Inquérito preparado por Youri Paiva. Fotografia de Gérald Bloncourt, “Greve na Renault de Boulogne-Billancourt”.
Nos 50 anos do Maio de 68, lançámos um inquérito de quatro questões a quatro pessoas que estiveram, por essa altura, em França.
Responderam ao inquérito: Jorge Valadas, José Mário Branco, Manuel Villaverde Cabral e Tila Cascais.
- O que te levou a estar em França em 1968?
O “tu” embaraça uma pessoa com quase 80 anos… À parte isso, eu vivia então em Paris para onde tinha fugido em Novembro de 1963 para não ser preso pela PIDE, como foram, no mesmo dia 12, os meus camaradas de então, todos membros ou simpatizantes do PCP… Cheguei pelos meus meios a França no dia 14 e fiquei a viver e trabalhar em Paris até ao 25 de Abril. “Tempos difíceis”, como se diz no título do romance de Charles Dickens, mas altamente educativos e formativos!
- Quando falamos do Maio de 68, também falamos de pessoas que “estiveram” no Maio de 68. O que foi esse teu “estar” no Maio de 68?
Desde 1958 que eu estava formalmente mobilizado contra a ditadura salazarista e foi na sequência dessa militância que tive a sorte de fugir: vários dos meus camaradas dessa altura ficaram presos durante anos.

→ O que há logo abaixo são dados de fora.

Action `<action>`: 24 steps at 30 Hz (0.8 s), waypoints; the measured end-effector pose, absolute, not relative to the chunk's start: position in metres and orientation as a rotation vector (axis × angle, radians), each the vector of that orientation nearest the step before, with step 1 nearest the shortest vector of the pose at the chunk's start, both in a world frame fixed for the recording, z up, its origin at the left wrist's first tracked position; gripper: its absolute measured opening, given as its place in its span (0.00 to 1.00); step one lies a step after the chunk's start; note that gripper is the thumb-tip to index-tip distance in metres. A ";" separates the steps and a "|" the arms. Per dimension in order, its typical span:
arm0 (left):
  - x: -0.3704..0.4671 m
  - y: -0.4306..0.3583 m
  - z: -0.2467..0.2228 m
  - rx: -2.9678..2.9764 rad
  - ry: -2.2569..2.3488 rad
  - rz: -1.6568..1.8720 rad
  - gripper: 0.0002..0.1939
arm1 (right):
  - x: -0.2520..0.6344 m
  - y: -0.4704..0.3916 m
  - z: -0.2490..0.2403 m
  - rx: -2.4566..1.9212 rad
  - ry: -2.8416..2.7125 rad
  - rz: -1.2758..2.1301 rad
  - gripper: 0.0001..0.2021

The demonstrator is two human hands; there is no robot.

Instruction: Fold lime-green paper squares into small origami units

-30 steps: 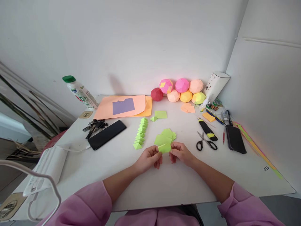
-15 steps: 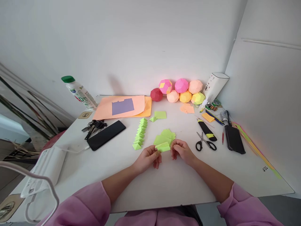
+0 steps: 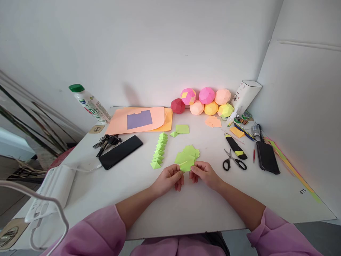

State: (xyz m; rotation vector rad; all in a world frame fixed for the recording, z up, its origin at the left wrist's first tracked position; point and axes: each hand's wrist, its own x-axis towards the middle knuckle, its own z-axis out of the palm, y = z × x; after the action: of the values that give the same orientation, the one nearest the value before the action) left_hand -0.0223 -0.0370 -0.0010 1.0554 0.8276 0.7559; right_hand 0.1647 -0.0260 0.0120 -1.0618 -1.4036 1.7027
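A small folded green paper (image 3: pixel 187 166) is pinched between both hands just in front of a loose pile of green paper pieces (image 3: pixel 190 151). My left hand (image 3: pixel 173 176) grips its left edge with thumb and fingers. At its right end, my right hand (image 3: pixel 201 173) holds the edge in a closed pinch. To the left of the pile runs a row of folded green pieces (image 3: pixel 159 150). Behind the pile lie a green sheet (image 3: pixel 182 129) and one small folded green piece (image 3: pixel 174 134).
Scissors (image 3: pixel 233 161), a cutter (image 3: pixel 236 146) and a black phone (image 3: pixel 267 158) lie at the right. Several paper balls (image 3: pixel 206 95) stand against the wall. Another phone (image 3: pixel 120 152), keys (image 3: pixel 109 142), orange sheets (image 3: pixel 117 121) and a bottle (image 3: pixel 92 106) are at the left.
My right hand has shifted slightly left and now pinches the paper's right edge. The green paper has tilted and its fold looks different. The camera view has moved slightly.
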 end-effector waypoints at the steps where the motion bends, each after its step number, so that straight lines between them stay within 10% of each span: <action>1: -0.023 -0.037 -0.001 1.047 0.823 0.765 0.13 | 0.165 -0.026 0.013 -1.063 -1.387 1.705 0.14; 24: -0.020 -0.033 -0.003 0.927 0.780 0.927 0.16 | 0.167 -0.028 0.006 -0.882 -1.950 0.967 0.13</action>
State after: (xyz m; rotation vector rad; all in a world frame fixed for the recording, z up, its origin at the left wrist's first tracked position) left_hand -0.0201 -0.0326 -0.0032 0.9271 0.7798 0.9273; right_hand 0.1671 -0.0281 0.0058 -0.8820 -1.9496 0.9673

Eu tinha ido à inspecção militar em Junho de 1960, altura em que fazia 20 anos, mas fiquei “livre” do serviço militar pois a guerra colonial só começou em Fevereiro do ano seguinte em Angola. Portanto, em Paris e a partir de certa altura fora de França também, continuei a “fazer política” até voltar para Portugal em 1974. Algures entre 1964 e 1965 saí do PCP e aderi ao grupo dissidente de inspiração “maoísta” (FAP/CMLP – Frente de Acção Popular/Comité Marxista-Leninista Português), do qual me vim a afastar em ’67 após o colapso da organização em Portugal – no “interior”, como então dizíamos – devido à prisão do líder, Francisco Martins Rodrigues, e vários camaradas. Nesse mesmo ano de ’67, com vários amigos e recém-conhecidos, iniciámos em Paris a publicação “stencil” de uma revista chamada Cadernos de Circunstância (CdeC), os quais tiveram um certo papel entre os grupos exilados e mesmo em Portugal até deixarem de ser publicados em 1970. Portanto, os “acontecimentos de Maio de ‘68” ocorreram, com a participação autónoma de todos os colaboradores do grupo dos CdeC, na mesma altura em que fazíamos a revista, a qual beneficiou em pleno do impacto intelectual e existencial do “Movimento”.
- Como sentiste o que estava a acontecer em França em relação à ditadura em Portugal?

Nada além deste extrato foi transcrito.